WORK ITEM. Output exactly the lines below, starting with the line that has "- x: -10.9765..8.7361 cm" and going on through the line that has "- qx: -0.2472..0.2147", both included, and no other lines.

GIVEN MATERIAL.
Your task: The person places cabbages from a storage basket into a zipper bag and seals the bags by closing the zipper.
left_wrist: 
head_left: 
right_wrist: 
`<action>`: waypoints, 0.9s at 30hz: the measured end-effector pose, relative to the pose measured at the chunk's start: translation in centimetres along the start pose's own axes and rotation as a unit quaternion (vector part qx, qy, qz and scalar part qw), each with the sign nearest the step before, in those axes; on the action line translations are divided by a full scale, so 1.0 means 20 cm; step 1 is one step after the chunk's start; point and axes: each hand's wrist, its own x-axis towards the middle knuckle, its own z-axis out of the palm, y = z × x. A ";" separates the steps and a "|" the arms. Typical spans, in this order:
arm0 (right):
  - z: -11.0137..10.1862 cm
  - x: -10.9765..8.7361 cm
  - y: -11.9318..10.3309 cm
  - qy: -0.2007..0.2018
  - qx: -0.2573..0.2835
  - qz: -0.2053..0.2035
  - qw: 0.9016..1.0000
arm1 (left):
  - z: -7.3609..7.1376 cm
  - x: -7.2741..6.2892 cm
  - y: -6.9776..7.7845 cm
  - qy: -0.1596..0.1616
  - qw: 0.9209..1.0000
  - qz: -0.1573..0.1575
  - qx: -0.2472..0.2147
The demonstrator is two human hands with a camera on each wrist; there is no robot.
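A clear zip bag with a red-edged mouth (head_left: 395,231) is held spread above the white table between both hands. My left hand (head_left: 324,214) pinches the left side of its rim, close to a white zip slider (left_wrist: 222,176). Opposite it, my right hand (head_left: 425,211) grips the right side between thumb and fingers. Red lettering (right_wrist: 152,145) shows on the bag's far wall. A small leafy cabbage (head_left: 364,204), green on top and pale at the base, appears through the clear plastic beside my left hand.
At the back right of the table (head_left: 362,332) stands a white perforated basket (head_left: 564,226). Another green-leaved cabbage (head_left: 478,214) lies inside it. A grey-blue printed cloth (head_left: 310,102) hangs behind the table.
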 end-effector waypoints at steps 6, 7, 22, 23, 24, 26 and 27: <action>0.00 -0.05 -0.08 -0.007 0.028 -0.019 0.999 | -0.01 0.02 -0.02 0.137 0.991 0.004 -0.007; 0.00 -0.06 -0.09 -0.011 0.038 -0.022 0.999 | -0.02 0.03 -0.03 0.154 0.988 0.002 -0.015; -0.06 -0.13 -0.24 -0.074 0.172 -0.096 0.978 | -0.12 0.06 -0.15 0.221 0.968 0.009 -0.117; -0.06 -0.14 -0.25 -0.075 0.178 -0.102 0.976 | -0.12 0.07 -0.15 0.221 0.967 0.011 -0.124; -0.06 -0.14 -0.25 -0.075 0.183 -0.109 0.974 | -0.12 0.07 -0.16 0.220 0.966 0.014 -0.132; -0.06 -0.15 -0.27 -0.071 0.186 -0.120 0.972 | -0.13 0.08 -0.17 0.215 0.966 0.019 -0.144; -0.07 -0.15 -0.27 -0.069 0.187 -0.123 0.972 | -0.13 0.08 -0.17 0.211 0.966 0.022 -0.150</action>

RESULT.
  - x: -10.9765..8.7361 cm
  - y: -11.9318..10.3309 cm
  - qy: -0.2007..0.2018
  - qx: -0.2573..0.2835
  - qz: -0.2053..0.2035
  - qw: 0.9016..1.0000
arm1 (left):
  - z: -7.3609..7.1376 cm
  - x: -7.2741..6.2892 cm
  - y: -6.9776..7.7845 cm
  - qy: -0.1596..0.1616
  - qw: 0.9209..1.0000
  - qz: -0.1573..0.1575
  - qx: -0.2472..0.2147

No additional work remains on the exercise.